• REQUIREMENT: Would you write out the full listing exactly, without any pictures?

• DATASET CONTENT:
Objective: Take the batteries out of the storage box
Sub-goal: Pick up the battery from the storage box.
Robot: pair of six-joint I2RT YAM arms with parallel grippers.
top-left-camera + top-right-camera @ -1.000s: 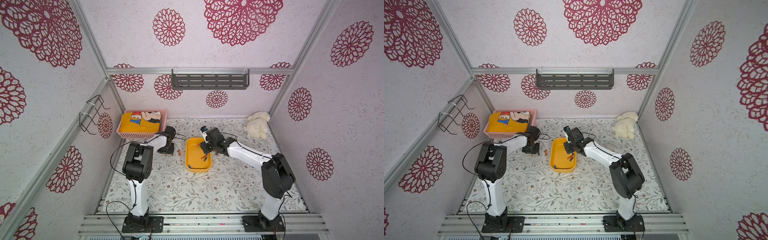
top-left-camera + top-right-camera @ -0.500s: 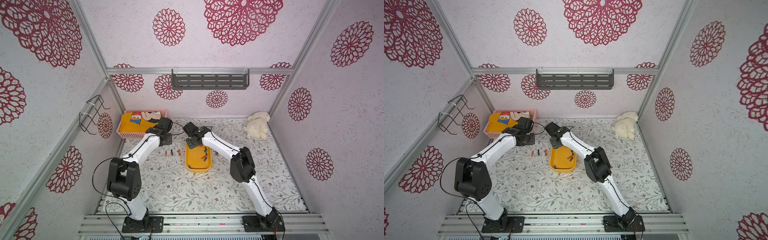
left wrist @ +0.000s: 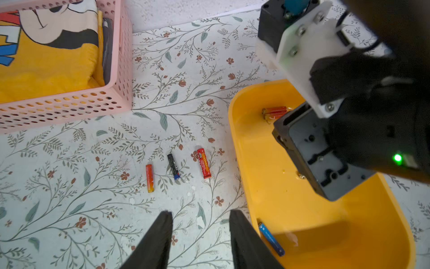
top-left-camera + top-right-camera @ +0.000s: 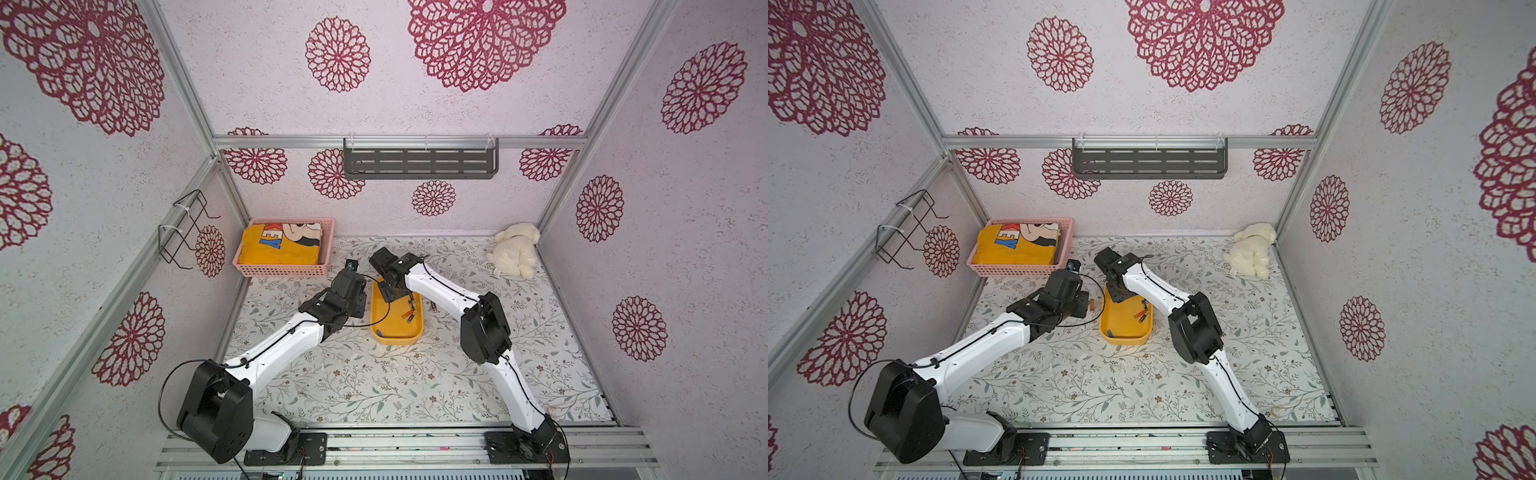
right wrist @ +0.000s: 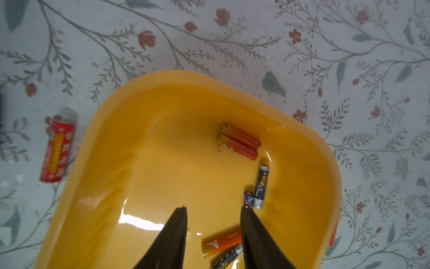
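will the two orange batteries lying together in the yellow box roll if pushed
Probably: the two orange batteries are smooth cylinders lying sideways on the glossy floor of the storage box. Touching side by side, they would likely move together. The nearby curved wall should stop them.

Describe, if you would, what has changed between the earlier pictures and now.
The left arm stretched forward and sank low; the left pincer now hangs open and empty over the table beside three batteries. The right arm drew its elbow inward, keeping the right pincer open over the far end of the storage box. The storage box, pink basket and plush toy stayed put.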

• ANSWER TO THE PROBLEM:
Objective: Take the batteries out of the storage box
Sub-goal: Pick up the battery from the storage box.
Robot: pair of six-joint I2RT YAM arms with parallel grippers.
top-left-camera + top-right-camera @ -1.000s: 
top-left-camera + top-right-camera @ -0.500s: 
left wrist @ +0.000s: 
top-left-camera + top-right-camera @ +0.000s: 
right wrist @ +0.000s: 
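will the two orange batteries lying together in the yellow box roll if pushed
Probably: the two orange batteries are smooth cylinders lying sideways on the glossy floor of the storage box. Touching side by side, they would likely move together. The nearby curved wall should stop them.

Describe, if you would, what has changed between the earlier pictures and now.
The left arm stretched forward and sank low; the left pincer now hangs open and empty over the table beside three batteries. The right arm drew its elbow inward, keeping the right pincer open over the far end of the storage box. The storage box, pink basket and plush toy stayed put.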

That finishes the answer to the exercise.